How The Philippines Is Fighting COVID-19

Armed police man a checkpoint along a road in Cebu City, central Philippines on 24 June, 2020, after the government tightened its enhanced community quarantine restrictions amidst rising cases of COVID-19 infections in the city. (AFP Photo)

After more than three months of hard lockdowns, the Philippines is now trying to ease out quarantine restrictions for its economy to bounce back. While the focus is on saving lives and looking after the health and well-being of every Filipino, developing economies like the Philippines with a population of around 109 million people – a high percentage of which come from hand-to-mouth households – simply cannot afford the use of containment measures like hard lockdowns for the entire country indefinitely. Hence, the government has considered steps to safely and gradually reopen the economy.   

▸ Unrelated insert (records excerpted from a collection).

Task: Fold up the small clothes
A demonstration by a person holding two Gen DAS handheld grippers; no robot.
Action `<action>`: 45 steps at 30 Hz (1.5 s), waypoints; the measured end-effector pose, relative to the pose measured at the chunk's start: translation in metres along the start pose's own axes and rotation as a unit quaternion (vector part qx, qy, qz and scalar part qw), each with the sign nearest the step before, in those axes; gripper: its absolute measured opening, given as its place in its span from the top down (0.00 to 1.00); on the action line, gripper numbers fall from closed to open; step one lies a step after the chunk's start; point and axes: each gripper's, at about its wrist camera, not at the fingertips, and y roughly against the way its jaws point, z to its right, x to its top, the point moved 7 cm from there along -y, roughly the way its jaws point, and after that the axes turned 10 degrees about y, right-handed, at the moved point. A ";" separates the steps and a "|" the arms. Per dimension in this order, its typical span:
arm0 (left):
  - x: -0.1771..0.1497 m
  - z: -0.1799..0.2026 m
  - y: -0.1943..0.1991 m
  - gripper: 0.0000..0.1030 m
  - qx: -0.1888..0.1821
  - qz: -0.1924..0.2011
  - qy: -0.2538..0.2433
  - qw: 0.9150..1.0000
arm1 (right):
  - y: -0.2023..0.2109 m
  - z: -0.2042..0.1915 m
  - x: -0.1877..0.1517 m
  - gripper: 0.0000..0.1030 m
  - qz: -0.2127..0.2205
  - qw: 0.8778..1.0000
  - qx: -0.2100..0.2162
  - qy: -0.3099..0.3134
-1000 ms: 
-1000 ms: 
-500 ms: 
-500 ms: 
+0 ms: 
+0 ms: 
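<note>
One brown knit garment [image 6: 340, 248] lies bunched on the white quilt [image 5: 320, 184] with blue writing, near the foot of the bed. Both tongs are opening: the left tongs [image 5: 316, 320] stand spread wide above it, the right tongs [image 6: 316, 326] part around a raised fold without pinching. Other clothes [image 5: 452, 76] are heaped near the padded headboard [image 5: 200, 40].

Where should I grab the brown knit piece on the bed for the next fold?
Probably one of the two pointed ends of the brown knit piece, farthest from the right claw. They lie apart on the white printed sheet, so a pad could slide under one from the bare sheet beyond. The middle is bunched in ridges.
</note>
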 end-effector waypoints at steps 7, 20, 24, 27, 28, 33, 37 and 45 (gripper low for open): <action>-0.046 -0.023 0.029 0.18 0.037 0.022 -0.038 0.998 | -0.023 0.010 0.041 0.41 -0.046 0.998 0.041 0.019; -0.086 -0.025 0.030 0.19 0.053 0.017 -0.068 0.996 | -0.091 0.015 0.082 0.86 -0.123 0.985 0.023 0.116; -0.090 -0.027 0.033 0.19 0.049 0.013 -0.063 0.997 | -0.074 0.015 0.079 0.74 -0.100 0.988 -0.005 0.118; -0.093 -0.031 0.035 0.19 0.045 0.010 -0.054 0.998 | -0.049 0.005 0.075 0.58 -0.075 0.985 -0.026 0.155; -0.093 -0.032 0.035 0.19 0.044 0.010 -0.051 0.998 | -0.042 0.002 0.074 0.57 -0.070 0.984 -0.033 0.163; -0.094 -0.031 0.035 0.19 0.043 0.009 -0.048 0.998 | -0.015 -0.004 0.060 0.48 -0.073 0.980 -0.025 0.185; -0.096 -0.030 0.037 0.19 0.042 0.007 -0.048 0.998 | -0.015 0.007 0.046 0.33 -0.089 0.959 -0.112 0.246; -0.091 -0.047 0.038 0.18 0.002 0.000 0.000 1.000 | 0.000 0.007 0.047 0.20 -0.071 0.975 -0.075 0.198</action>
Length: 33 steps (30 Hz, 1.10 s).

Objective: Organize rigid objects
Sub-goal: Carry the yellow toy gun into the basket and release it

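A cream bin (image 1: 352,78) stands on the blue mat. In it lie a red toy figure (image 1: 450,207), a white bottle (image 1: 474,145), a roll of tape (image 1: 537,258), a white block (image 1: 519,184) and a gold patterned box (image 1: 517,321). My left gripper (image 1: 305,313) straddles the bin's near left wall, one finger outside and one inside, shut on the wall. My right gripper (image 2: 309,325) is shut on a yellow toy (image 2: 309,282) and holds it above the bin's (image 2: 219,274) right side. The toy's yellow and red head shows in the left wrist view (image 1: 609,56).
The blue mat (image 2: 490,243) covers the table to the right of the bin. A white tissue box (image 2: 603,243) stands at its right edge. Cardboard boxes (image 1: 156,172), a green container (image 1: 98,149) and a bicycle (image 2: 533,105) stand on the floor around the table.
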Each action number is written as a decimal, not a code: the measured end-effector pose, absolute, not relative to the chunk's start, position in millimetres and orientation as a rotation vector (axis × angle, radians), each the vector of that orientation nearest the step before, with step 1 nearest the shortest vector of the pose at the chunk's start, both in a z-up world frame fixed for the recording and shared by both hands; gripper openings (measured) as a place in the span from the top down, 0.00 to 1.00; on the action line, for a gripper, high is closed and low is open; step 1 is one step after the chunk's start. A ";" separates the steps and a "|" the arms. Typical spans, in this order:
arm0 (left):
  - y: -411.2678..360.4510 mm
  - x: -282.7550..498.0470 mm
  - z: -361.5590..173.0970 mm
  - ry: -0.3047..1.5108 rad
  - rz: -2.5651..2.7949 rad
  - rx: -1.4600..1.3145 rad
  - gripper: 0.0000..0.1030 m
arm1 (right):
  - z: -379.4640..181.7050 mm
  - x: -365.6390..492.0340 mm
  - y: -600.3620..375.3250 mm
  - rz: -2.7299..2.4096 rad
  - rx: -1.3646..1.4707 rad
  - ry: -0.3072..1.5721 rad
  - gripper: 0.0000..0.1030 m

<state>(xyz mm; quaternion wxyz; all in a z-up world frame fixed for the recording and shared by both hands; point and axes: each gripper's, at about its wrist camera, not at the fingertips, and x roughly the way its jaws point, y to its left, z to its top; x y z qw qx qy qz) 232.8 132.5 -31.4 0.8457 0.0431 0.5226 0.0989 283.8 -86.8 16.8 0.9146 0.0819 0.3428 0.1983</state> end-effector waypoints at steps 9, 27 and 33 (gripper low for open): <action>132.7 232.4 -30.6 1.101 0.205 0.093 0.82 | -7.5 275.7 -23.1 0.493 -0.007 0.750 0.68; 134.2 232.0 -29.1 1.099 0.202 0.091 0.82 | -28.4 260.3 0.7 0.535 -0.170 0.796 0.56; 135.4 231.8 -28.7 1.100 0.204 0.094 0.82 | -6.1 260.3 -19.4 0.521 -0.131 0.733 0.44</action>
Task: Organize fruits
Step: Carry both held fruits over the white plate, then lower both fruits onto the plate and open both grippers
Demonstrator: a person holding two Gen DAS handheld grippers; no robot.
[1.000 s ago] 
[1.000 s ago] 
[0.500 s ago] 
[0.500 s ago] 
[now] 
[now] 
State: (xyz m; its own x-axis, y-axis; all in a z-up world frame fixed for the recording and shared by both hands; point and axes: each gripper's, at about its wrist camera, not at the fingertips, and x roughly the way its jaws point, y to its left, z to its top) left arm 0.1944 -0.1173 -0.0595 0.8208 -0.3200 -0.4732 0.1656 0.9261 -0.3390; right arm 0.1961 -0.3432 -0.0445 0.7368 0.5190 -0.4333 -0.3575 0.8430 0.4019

As the Philippines reopens its economy by easing out restrictions after successful lockdowns, it has experienced a reverse trend in the number of COVID-19 positive cases. The number of deaths has been reduced to single-digit, while the number of positive cases has increased significantly to three-digit. 

This reversal is somewhat expected because more people are now back on the streets. One of the contributing factors to the rise in COVID-19 positive cases is the influx of returning Overseas Filipino Workers (OFWs), of which some have tested positive upon arrival in the Philippines. For instance, as of 2 July, out of the 99,353 returning OFWs, 2,424 were confirmed as being COVID-19 positive.    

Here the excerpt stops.